Residential properties are not meant to host dozens of transient guests. The IDC’s investigation found over 100 ads featuring residential spaces for groups of more than a dozen people, some claiming to house over 30 people. This kind of behavior not only creates an inconvenience for neighbors, but creates real dangers to both residents of this city and those guests that may choose housing not knowing that it is an illegal posting, since they saw the ad on Airbnb. We should not wait for a tragedy to strike before taking actions to curb illegal rentals that create dangerous conditions.
It is important that the State government take steps to protect our residents and tourists visiting New York from this kind of irresponsible behavior. As such, the Executive should act and sign into law the recent bill passed by the Legislature that will impose fines on individuals advertising illegal short term rentals and the Legislature should examine additional steps necessary to make sure that illegal short term rentals are handled not only in multi-family buildings but in private homes as well and that hosting websites be made responsible for the content they profit from. (11)

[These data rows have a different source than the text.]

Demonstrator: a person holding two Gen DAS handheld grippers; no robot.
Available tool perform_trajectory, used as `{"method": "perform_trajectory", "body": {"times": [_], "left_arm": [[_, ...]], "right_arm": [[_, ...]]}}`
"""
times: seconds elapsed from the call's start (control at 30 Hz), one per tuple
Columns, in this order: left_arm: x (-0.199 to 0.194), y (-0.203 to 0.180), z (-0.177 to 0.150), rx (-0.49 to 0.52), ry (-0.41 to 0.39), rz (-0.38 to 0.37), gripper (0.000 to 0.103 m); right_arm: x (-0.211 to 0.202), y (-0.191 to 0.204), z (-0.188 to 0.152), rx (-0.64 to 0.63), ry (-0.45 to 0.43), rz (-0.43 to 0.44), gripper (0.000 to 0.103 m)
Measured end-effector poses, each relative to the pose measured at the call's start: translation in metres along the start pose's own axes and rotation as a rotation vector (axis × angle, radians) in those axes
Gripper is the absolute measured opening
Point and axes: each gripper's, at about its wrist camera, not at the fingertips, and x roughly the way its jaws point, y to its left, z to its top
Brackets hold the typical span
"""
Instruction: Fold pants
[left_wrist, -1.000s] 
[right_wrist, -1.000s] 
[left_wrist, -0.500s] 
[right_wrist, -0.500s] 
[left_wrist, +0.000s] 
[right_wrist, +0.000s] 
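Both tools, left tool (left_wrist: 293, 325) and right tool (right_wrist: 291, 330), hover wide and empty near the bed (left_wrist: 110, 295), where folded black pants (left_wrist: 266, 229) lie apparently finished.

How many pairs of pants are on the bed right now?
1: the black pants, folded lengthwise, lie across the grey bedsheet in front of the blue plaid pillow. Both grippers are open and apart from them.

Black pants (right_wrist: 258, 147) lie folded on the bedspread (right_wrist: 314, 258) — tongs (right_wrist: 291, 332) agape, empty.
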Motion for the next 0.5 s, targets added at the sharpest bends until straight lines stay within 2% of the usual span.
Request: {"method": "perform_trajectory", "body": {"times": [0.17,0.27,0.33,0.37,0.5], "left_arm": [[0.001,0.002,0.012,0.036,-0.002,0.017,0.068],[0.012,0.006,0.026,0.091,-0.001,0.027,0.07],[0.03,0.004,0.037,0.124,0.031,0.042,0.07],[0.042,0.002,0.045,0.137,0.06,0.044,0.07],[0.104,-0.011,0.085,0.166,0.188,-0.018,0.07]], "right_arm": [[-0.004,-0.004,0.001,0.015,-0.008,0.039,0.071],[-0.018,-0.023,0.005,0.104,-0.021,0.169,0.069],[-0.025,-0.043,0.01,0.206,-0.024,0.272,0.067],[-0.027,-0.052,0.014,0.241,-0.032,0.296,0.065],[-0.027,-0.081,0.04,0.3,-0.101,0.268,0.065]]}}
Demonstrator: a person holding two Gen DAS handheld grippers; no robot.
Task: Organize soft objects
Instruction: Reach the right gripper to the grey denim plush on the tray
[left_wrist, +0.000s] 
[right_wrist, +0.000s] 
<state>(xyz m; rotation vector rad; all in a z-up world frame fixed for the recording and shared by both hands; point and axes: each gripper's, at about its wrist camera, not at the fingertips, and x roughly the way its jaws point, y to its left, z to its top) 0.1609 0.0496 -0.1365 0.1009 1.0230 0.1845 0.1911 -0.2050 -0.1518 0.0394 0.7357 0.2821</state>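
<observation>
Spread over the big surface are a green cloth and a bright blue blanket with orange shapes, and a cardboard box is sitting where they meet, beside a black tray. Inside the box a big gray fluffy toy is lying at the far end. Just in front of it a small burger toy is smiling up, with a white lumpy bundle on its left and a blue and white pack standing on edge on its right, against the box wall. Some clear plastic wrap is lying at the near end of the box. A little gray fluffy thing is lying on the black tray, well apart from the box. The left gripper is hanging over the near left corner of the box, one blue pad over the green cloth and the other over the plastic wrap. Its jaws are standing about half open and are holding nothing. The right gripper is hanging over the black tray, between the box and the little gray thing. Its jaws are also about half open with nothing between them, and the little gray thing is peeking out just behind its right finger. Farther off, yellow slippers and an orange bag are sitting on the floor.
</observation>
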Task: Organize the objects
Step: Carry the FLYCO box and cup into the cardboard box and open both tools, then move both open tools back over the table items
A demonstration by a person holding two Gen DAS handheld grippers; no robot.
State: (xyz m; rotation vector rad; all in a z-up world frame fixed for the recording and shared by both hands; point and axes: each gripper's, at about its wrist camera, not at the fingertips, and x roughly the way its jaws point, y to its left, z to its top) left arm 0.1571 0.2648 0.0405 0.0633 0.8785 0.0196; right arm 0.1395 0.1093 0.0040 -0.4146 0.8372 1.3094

While the sharing economy is here to stay, it is hard to imagine that it will not face some form of increased regulation after reports like these come out. One Airbnb rental highlighted in the report advertises space for 16 people in a two-family house and another claims that it can house 32 people. The pictures in the report tell a thousand words each — bunk beds, beds in the kitchen, air mattresses lined up one next to the other.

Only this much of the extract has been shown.